Indo para o Espaço

Pelo andar das articulações no plano terrestre, o que vai para o espaço agora não é foguete algum, mas o próprio Programa Espacial Brasileiro, há décadas sob pressão. Esta pedra foi cantada aqui, no Vermelho, ainda antes da nebulosa explosão do VLS (Veículo Lançador de Satélites) na base de Alcântara, no Maranhão, em 2002.

O novo presidente da Agência Espacial Brasileira (AEB), Marco Antônio Raupp, e o ministro da Ciência e Tecnologia, Aloísio Mercadante, já deram sinal verde para colocar o controle tecnológico desta área nas mãos da iniciativa privada. E esta a gente sabe qual é.

É conhecido o fato de que os Estados Unidos sempre foram contra programas espaciais em países fora do círculo imperialista. Mas o Brasil sempre teve atenção especial, como demonstram as diversas tentativas de interferência no projeto brasileiro, que agora parecer frutificar.

Os argumentos começam pelo de que o foguete brasileiro “provocaria instabilidade militar na América do Sul”. Mas, no fundo, o que pesa é o aspecto econômico, que fere os interesses da indústria bélica dos EUA, que é a base maior da estrutura de poder daquele país, o que explica seu orçamento militar, que é maior do que o do resto do mundo junto.

Além do mais, o país que tiver capacidade de lançar satélites para fins não-militares terá a chance de entrar num ramo de negócios que movimenta por ano a bagatela de 7 bilhões de dólares. E o Brasil já estaria bem perto disso, não fosse a conivência de alguns de nossos governantes, em especial FHC, e atitudes práticas de boicote e coação, aqui e no plano internacional.

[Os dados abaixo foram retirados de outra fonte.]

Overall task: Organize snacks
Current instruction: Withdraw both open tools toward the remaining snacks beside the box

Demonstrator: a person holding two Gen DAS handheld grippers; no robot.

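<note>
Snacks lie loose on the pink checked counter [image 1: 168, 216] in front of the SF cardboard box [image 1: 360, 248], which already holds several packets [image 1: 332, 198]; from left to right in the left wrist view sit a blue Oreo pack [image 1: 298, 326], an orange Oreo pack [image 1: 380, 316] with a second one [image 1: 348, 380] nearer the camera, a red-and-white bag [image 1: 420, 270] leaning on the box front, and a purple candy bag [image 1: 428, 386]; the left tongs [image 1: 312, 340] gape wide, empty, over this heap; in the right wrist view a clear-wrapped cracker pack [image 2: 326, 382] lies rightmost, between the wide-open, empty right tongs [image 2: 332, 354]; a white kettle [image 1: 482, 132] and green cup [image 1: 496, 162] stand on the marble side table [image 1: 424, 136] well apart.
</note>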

No plano internacional, é usado o Tratado de Controle de Mísseis, um acordo multilateral imposto pelos EUA ao resto do mundo, cujas origens estão no tempo da Guerra Fria.

O ex-presidente FHC assinou esse tratado, já no primeiro ano do seu primeiro governo impondo regras para o setor. A justificativa era de que, assim, nos livraria de sanções que nos eram impostas lá fora por não sermos signatários do tal documento.

E, ao mesmo tempo, seu governo deixou o setor espacial brasileiro a pão e água, em muitos momentos, em especial após os malogros de 97 e 99, quando dois foguetes explodiram nos céus. Naquele tempo, parecia que os acidentes eram bem-vindos pelos detentores do poder.

Depois, antes da terceira tentativa de lançar o VLS-1, houve a explosão em terra, que matou 21 pessoas, entre as quais gente da primeira linha do projeto, mas todos brasileiros. Técnicos estrangeiros que lá se encontravam, inclusive da NASA estadunidense, não estavam por perto no momento da explosão.

Por fim, FHC assinou o Acordo de Salvaguardas Tecnológicas, que praticamente entregava a Base de Alcântara aos ianques. Denunciado quando ia sendo aprovado na surdina, o Acordo empacou no Congresso Nacional.

Pelo acordo assinado com os EUA, a atividade espacial em Alcântara passaria a ser controlada por eles. Sob o manto de “procedimentos de salvaguarda de tecnologias”, o documento assegurava, por exemplo, que o governo brasileiro “manterá disponível no CLA áreas restritas (…) e permitirá que pessoas autorizadas pelo governo dos EUA controlem o acesso a essas áreas”.

Estabelecia, também, que os técnicos brasileiros seriam obrigados usar crachás e teriam suas atividades delimitadas. Num acidente, por exemplo, nenhum brasileiro poderia tocar ou mesmo fotografar os escombros sem autorização dos americanos. Os equipamentos e outras cargas viriam dos EUA em contêineres lacrados, que só seriam abertos por americanos.

Tratava-se, em verdade, de uma espécie de contrato de arrendamento da base de Alcântara, restringindo o acesso brasileiro às tecnologias ali desenvolvidas ou usadas.

Em 2001, o acordo ia sendo aprovado na moita pelo Congresso Nacional, como mais um daqueles protocolos que o Itamaraty manda toda hora. O fato foi denunciado, porém, pela então deputada Socorro Gomes (PCdoB/PA), e entrou em avaliação. O relator, então deputado Waldir Pires (PT/BA), propôs revisão no acordo.

Tentativas posteriores também foram abortadas. Mas agora a mesma idéia voltou, de modo sutil e está emplacando sem passar pelo Congresso. É simples: só colocar empresas privadas nas funções-chaves do processo e está resolvido o problema.

Os foguetes e as cargas que estiverem carregando partirão de Alcântara apenas por facilidade e pela localização estratégica em relação ao posicionamento no espaço.

De resto, os cientistas brasileiros, a instituições nacionais envolvidas e o próprio Programa Espacial Brasileiro ficarão a ver navios.